Le moto gli venivano spedite per ferrovia uno o due giorni prima della gara direttamente sul luogo della competizione e quindi senza alcuna possibilità di conoscere le caratteristiche tecniche.
In caso di guasto bisognava attendere il benestare della casa prima di poter aprire il motore.
I successi di Mancini non passarono inosservati da Ferruccio Gilera che lo convocò a Monza per una serie di test sulla Gilera 4C insieme al barone del motociclismo inglese Geoffrey Duke e a Gilberto Milani.


Alcuni giorni dopo, il 24 Novembre del 1963, Mancini si recò a Vallelunga con la “Matta”, la sua Parilla 250, per un allenamento.
La Parilla scivolò su una macchia d’olio e Mancini si schiantò contro un guard rail.
I meccanici accorsero tempestivamente ma ogni tentativo di strapparlo alla morte fu vano.
Qualche giorni dopo la sua morte pervenne la lettera della Gilera che gli comunicava la sua assunzione come pilota ufficiale della 500 4C.



Roberto Patrignani: …San Cesareo/Montecompatri, fu questa l’ultima vittoria della Gilera 175 Bicilindrica e purtroppo anche di Franco.

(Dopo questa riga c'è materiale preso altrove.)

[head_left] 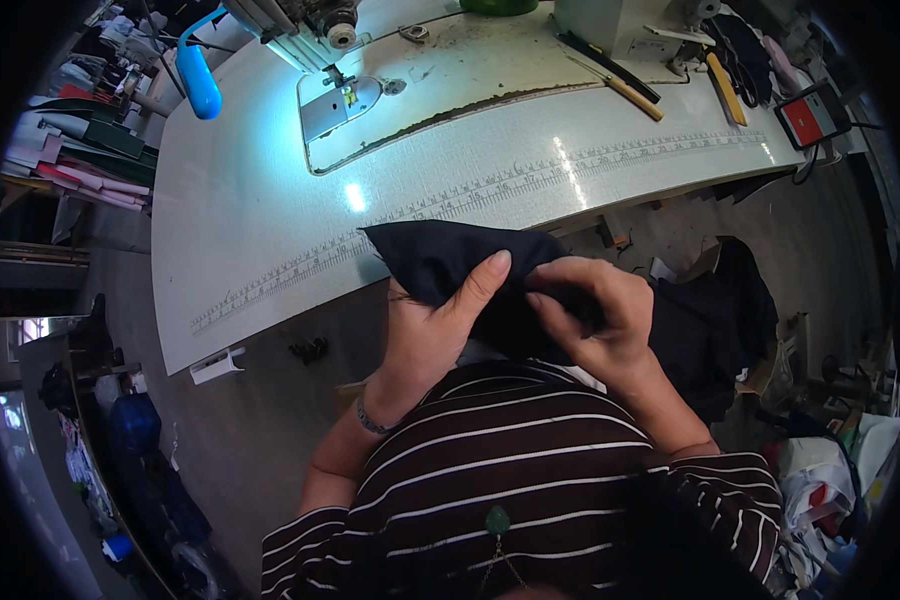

In seguito ai successi con la 175 e le pressioni che Nardi fece presso la Gilera, Mancini ebbe il privilegio di provare la 4 cilindri a Monza e visti i buoni tempi che aveva fatto segnare si pèarlava di un suo inserimento nella squadra ufficiale per le grosse cilindrate.
In vista di questa possibilità, Franco si allenava costantemente con la Norton di chi vi scrive.
Il destino volle diversamente perché solo dopo una diecina di giorni dalla prova positiva con la 4C, Franco morì con una motoleggera a Vallelunga, dove, sempre per allenarsi voleva stabilire il record di un’ora della pista romana.